### EXERCISE DETAILS
Filter the data below for the string "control" and copy each matching line.

(Beginning of PROVIDED RECORDS)

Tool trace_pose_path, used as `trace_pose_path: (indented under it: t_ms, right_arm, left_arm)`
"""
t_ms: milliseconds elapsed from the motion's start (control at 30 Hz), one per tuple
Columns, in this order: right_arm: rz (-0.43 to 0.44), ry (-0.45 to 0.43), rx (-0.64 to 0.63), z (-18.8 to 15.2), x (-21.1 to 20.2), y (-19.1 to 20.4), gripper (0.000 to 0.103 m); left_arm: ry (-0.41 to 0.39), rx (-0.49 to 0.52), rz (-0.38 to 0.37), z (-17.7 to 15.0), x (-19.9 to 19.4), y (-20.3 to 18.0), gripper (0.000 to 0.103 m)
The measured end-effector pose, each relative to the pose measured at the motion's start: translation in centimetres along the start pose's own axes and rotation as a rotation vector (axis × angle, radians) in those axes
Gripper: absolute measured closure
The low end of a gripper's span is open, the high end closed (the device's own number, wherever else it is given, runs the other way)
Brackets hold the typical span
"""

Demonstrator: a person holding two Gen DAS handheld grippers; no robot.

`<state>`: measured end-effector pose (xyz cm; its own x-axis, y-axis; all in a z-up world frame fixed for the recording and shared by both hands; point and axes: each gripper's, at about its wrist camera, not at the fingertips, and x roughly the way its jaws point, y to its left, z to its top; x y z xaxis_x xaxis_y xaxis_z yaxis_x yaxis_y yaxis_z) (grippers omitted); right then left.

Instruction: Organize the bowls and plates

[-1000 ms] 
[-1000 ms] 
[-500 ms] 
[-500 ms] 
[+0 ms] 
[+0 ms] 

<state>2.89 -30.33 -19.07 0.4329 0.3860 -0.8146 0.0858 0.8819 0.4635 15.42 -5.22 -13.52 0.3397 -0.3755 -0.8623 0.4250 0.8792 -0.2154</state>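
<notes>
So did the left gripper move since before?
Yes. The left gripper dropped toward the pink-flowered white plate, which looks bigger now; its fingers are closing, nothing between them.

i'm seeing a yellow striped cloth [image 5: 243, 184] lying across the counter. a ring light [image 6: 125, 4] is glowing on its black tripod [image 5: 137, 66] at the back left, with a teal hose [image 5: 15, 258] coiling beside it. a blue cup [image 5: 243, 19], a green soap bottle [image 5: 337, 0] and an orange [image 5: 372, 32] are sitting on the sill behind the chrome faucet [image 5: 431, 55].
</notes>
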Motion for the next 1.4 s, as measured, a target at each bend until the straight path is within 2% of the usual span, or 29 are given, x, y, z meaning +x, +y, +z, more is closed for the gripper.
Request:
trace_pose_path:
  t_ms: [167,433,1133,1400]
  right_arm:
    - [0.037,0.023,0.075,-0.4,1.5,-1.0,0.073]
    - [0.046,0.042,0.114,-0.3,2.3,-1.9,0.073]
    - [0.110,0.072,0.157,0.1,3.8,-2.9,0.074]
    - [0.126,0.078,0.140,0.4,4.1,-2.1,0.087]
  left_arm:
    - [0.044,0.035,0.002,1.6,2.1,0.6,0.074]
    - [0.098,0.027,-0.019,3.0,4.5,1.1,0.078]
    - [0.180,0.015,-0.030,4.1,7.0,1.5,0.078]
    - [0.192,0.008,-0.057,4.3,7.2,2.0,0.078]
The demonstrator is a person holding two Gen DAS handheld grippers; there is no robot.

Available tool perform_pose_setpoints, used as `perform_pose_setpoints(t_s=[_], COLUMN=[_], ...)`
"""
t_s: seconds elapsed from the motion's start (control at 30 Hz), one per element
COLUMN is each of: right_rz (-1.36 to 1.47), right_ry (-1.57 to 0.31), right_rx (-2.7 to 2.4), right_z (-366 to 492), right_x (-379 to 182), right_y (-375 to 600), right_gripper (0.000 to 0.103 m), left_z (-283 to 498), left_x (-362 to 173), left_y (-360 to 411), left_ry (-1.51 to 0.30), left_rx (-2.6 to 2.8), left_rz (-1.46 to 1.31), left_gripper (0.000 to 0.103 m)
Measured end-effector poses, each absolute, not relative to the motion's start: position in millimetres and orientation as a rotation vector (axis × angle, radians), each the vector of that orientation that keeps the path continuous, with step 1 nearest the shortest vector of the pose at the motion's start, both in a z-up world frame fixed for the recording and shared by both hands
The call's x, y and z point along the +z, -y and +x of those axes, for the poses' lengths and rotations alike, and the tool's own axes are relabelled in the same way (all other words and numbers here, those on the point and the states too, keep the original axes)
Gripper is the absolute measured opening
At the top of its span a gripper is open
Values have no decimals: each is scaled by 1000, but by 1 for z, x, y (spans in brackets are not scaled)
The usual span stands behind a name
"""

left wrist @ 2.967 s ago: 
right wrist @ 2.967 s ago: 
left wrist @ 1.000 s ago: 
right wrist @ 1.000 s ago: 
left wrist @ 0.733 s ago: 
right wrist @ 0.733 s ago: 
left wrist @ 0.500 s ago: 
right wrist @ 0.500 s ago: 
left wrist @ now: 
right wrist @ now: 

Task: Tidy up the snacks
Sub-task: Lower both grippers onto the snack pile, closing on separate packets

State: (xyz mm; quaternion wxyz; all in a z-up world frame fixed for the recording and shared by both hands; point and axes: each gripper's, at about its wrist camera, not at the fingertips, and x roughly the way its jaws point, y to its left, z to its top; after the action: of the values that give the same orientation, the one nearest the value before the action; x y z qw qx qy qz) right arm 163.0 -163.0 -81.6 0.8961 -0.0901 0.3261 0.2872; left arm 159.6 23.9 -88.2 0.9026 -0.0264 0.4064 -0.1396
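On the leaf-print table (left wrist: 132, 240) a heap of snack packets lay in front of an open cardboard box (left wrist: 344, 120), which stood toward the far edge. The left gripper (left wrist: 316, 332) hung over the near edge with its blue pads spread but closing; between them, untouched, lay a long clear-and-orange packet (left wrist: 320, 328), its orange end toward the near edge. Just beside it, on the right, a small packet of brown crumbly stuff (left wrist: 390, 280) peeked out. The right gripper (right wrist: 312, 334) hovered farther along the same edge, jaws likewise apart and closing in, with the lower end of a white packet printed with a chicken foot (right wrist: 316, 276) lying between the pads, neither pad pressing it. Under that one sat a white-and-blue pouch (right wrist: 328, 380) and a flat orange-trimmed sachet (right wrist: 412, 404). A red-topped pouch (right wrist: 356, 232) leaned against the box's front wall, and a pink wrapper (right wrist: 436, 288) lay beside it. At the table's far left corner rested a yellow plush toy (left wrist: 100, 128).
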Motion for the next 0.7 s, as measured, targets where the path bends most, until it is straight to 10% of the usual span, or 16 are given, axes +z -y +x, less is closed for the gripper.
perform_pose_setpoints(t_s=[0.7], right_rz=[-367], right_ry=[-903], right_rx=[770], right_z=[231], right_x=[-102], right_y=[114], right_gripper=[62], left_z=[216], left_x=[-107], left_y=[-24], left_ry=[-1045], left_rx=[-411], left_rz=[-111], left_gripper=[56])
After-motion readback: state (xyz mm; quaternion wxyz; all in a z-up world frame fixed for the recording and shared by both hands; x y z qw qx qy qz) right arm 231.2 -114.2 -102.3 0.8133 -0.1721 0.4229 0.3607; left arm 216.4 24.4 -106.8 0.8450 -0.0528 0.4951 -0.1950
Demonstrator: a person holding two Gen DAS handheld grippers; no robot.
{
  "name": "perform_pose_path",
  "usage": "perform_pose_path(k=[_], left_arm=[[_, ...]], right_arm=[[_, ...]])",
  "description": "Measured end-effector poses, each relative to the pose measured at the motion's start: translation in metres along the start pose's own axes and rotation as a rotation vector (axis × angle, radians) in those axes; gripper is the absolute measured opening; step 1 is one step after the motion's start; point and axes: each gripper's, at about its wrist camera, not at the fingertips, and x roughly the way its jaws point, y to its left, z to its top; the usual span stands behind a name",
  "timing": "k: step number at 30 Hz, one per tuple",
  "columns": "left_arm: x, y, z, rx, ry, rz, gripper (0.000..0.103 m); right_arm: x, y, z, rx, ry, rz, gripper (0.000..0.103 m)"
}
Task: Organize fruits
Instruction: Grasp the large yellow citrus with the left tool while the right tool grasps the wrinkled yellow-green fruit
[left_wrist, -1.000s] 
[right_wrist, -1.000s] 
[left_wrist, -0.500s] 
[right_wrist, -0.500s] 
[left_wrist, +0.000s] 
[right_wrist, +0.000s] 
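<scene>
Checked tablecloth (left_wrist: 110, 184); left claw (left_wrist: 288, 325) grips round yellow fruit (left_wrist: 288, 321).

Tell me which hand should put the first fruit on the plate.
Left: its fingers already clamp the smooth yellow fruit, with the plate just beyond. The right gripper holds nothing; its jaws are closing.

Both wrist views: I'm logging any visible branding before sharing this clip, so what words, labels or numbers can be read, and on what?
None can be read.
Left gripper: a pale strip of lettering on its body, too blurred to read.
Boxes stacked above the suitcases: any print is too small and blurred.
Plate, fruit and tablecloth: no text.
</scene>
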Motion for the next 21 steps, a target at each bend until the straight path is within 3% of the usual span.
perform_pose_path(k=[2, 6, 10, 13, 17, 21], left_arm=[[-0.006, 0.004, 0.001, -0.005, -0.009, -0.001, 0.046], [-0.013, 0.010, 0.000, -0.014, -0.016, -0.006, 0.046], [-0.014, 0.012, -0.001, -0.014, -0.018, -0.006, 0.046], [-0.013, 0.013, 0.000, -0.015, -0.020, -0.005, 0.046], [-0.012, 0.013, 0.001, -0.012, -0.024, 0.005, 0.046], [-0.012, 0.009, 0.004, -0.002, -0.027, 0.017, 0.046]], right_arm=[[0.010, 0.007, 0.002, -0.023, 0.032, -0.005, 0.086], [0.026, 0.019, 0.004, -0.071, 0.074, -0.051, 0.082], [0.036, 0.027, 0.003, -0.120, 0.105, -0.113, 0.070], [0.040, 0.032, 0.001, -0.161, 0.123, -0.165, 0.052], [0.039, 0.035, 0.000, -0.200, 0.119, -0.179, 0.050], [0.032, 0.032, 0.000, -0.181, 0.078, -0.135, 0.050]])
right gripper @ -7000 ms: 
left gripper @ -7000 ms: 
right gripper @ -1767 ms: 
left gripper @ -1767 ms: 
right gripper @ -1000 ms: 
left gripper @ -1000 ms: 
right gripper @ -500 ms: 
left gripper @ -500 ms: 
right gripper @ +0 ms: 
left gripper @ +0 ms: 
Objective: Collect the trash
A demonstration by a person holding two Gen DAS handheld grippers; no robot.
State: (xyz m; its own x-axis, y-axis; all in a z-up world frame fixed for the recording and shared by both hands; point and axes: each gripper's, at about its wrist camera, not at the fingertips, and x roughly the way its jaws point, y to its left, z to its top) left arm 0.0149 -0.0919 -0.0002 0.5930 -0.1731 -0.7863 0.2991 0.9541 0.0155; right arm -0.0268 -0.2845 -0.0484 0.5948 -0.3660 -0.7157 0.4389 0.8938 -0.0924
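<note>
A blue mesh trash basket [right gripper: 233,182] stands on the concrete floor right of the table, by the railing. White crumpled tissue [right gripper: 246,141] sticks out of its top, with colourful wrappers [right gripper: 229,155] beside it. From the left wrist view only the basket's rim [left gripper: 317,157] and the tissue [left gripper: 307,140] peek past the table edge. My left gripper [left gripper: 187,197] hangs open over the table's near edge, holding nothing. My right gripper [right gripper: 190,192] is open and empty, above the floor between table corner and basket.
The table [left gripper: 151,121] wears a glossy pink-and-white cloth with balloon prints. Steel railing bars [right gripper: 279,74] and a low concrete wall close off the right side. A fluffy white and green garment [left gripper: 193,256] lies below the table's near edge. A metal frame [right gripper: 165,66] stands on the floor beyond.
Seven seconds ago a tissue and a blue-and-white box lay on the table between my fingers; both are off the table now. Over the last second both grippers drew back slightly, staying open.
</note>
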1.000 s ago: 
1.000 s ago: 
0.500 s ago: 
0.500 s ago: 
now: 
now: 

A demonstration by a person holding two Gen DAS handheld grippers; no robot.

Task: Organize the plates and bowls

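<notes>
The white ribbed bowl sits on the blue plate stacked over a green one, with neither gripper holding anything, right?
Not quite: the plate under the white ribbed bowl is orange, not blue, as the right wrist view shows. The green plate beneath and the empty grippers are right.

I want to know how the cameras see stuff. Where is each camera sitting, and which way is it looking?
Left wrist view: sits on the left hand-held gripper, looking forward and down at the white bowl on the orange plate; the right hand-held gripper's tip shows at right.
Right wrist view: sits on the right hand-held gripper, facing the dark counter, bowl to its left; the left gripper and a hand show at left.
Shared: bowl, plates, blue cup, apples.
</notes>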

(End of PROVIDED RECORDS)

### SOLUTION TO THIS PROBLEM
t_ms: milliseconds elapsed from the motion's start (control at 30 Hz), one per tuple
t_s: seconds elapsed from the motion's start (control at 30 Hz), one per element

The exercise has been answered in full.